I’ll admit it – I was scared.

I’m a nationally board certified teacher with a masters degree in education. I’ve taught public school for over a dozen years. But I’ve only been a daddy for half that time.

Would making this call get my little girl in trouble?

I didn’t want to rock the boat. I didn’t want my daughter to suffer because her old man is making a fuss. I didn’t want her teachers and principal giving her a hard time because of something I did.

But I couldn’t deny what I know.

Standardized testing is destroying public education. It’s stressing kids out by demanding they perform at levels they aren’t developmentally ready to reach. And its using these false measures of proficiency to “prove” how bad public schools are so they can be replaced by for-profit charters that will reduce the quality of kids’ educations to generate profits.

No. There was no doubt about it. I had to make this phone call.

I used my most professional voice on the line with the principal.

“Hi, Mr. Smith. This is Steven Singer. I’m Amy’s father. I know she’s just in kindergarten but it’s come to my attention she’s taking standardized tests, and I’d like to opt her out.”

Before my little girl started school, I hadn’t even realized there were standardized tests in kindergarten. She takes both the DIBELS and the GRADE test. … When taking the DIBELS, the teacher meets with a student one-on-one while the child reads aloud and is timed with a stopwatch. Some of the words the child is asked to read make sense. Some are just nonsense words.
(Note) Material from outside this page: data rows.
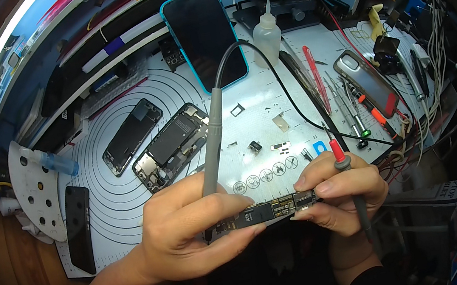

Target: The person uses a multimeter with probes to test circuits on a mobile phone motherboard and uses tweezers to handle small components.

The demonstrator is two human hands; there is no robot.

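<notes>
A narrow phone logic board (256, 215), dark with small metal parts, is held level over the near edge of the mat. My left hand (177, 231) pinches its left part between thumb and fingers. A grey meter probe (214, 145) also stands in that hand, its black cable arching up and over to the right. The board's right end is pinched by my right hand (348, 189). Between this hand's fingers sits a second probe, dark with a red collar (337, 151), its lower end pointing down. Beyond the hands lie an opened phone body (172, 147) and a detached phone screen (132, 136).
A phone in a turquoise case (205, 37) stands at the back beside a clear dropper bottle (267, 39). Small parts, including a SIM tray (237, 109), lie mid-mat. Screwdrivers (343, 102), red tweezers (315, 76) and a cased phone (365, 83) are at right. A dark phone (80, 227) lies left.
</notes>
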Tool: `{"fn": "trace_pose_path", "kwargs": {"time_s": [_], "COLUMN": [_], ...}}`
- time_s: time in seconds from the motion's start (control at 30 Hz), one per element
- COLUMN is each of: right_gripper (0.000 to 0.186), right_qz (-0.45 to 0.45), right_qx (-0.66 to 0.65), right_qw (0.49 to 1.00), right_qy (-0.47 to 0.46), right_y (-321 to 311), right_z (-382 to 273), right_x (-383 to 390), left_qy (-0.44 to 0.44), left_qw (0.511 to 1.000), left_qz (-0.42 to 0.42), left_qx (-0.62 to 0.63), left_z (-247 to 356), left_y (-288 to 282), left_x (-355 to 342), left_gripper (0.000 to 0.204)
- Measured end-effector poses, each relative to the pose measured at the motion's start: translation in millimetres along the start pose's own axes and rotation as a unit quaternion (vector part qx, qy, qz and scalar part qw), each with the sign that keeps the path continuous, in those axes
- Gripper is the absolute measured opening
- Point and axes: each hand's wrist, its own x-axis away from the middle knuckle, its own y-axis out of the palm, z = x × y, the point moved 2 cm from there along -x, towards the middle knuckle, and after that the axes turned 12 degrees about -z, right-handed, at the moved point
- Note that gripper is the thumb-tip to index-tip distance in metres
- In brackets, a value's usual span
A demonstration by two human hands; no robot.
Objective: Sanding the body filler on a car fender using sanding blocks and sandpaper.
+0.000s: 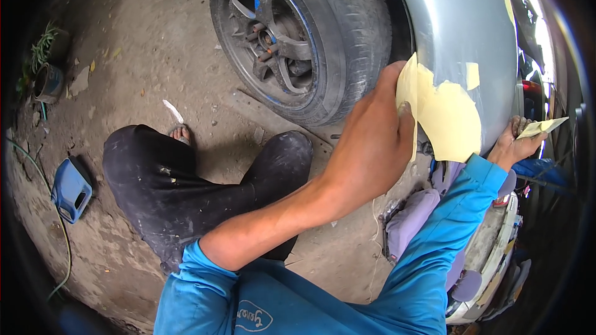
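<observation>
Yellow sheet: lies flat on the silver fender, just behind the tyre; its lower edge hangs past the fender's rim.
Left hand: fingers closed over the sheet's left edge, thumb side pressing it to the metal; the sheet spreads rightward from the fingertips.
Right hand: pinches a small folded yellow piece, fingers curled shut on it, just right of the sheet's lower corner.
Room: open dirt ground to the left of the tyre; tight on the right, where car parts crowd.
Nearby: wheel above the left hand; the person's knees below it; a blue box well off to the left; pale trim pieces under the right forearm.
</observation>
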Motion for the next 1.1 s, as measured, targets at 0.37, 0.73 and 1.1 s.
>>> {"fn": "trace_pose_path", "kwargs": {"time_s": [0.37, 0.73, 1.1], "right_gripper": [0.043, 0.044, 0.038], "right_qz": [0.038, -0.006, 0.026], "right_qx": [0.010, 0.004, 0.022], "right_qw": [0.999, 1.000, 0.999], "right_qy": [0.013, 0.014, -0.005], "right_y": [-19.0, -27.7, 15.6], "right_z": [4.5, 8.9, 1.1], "right_x": [-4.9, -7.2, 6.8], "left_qy": [-0.010, -0.035, -0.035], "left_qw": [0.999, 0.999, 0.999], "left_qz": [-0.031, 0.019, -0.009], "left_qx": [-0.014, 0.023, 0.029], "left_z": [7.2, 11.5, -1.0], "left_y": [1.5, -11.7, -0.1], "left_x": [-6.9, 16.8, -7.7], "left_gripper": [0.043, 0.039, 0.034]}}
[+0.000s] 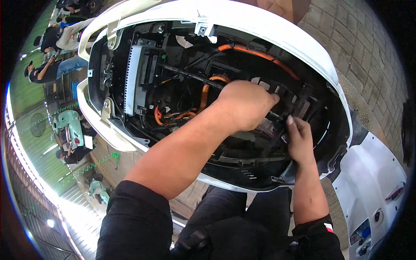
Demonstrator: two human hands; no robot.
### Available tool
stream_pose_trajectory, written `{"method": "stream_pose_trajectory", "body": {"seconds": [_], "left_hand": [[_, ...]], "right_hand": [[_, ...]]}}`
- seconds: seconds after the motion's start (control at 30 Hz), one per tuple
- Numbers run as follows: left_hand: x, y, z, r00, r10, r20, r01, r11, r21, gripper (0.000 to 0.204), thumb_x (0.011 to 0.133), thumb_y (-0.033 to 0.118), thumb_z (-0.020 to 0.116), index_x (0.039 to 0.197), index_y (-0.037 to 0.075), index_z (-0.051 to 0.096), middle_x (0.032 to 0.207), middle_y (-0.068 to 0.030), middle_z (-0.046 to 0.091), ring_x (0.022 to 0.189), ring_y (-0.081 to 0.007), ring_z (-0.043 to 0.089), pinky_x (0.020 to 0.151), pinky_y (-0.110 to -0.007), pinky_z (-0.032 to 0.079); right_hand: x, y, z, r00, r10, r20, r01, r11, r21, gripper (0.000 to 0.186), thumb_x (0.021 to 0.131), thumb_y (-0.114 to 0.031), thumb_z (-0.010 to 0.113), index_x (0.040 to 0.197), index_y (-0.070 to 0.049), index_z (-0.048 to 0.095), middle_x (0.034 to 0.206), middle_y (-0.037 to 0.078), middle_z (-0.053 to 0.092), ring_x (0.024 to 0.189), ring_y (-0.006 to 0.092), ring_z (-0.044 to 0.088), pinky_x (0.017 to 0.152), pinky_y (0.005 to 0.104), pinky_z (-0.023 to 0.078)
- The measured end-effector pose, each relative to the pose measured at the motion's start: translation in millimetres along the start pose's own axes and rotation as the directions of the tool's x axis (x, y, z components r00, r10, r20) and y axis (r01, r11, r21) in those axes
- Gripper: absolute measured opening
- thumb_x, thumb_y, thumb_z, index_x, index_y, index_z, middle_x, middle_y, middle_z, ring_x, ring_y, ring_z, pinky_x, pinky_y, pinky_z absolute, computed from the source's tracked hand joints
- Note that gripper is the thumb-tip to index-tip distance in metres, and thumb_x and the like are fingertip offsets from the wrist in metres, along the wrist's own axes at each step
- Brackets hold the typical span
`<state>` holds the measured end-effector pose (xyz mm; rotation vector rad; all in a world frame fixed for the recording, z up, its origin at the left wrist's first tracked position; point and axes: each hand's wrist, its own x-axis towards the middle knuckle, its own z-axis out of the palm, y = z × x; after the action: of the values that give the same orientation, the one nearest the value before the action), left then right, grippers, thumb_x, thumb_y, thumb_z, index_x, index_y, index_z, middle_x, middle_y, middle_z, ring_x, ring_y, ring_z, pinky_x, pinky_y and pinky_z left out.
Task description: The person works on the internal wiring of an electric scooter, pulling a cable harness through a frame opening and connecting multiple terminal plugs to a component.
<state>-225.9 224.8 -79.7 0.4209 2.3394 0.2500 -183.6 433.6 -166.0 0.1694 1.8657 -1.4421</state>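
Both my hands are inside the open body of a white scooter, whose black cavity holds wiring. My left hand is closed in a fist over a black sleeved cable. That cable runs in from the upper left and shows again between my hands. My right hand is bent at the right part of the cavity, thumb and fingers together by dark parts. What lies between those fingers is too dark to make out. Orange cables pass left of my left wrist, and another orange cable curves along the far side.
A silver and black finned box is fixed in the cavity's left end. Cream grab rails stick out left. A white panel stands at the right over paving. Several people and coiled green hoses are at the far left.
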Motion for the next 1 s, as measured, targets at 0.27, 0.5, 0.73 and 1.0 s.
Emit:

The test is graded by how many words the child pronounces correctly in a given time period.

“My concern is that the test doesn’t assess comprehension,” I said. “It rewards someone who reads quickly but not someone who understands what she’s reading.

“Moreover, there is a political side to the test since it’s owned by Rupert Murdoch. Cut scores are being artificially raised to make it look like more students are failing and thus our schools aren’t doing a good job.

“Finally, focusing on pronunciation separate from comprehension narrows the curriculum and takes away time from proven strategies that actually would help my daughter become a better reader.” …

Again, be sure to read Mr. Singer’s entire piece to get the full impact of his powerful message. But you get the point: our Test-In presenters all agree that there are major problems with high-stakes-testing. They are being over-used and mis-used. They are not valid measures of student learning. They are costing a fortune at a time when schools are struggling for basic resources. They label students and teachers as failures. They prevent students from accessing programs and opportunities and even prevent students from graduating. They encourage schools to focus on “bubble students” just below the mark, and ignore the most struggling students at the bottom.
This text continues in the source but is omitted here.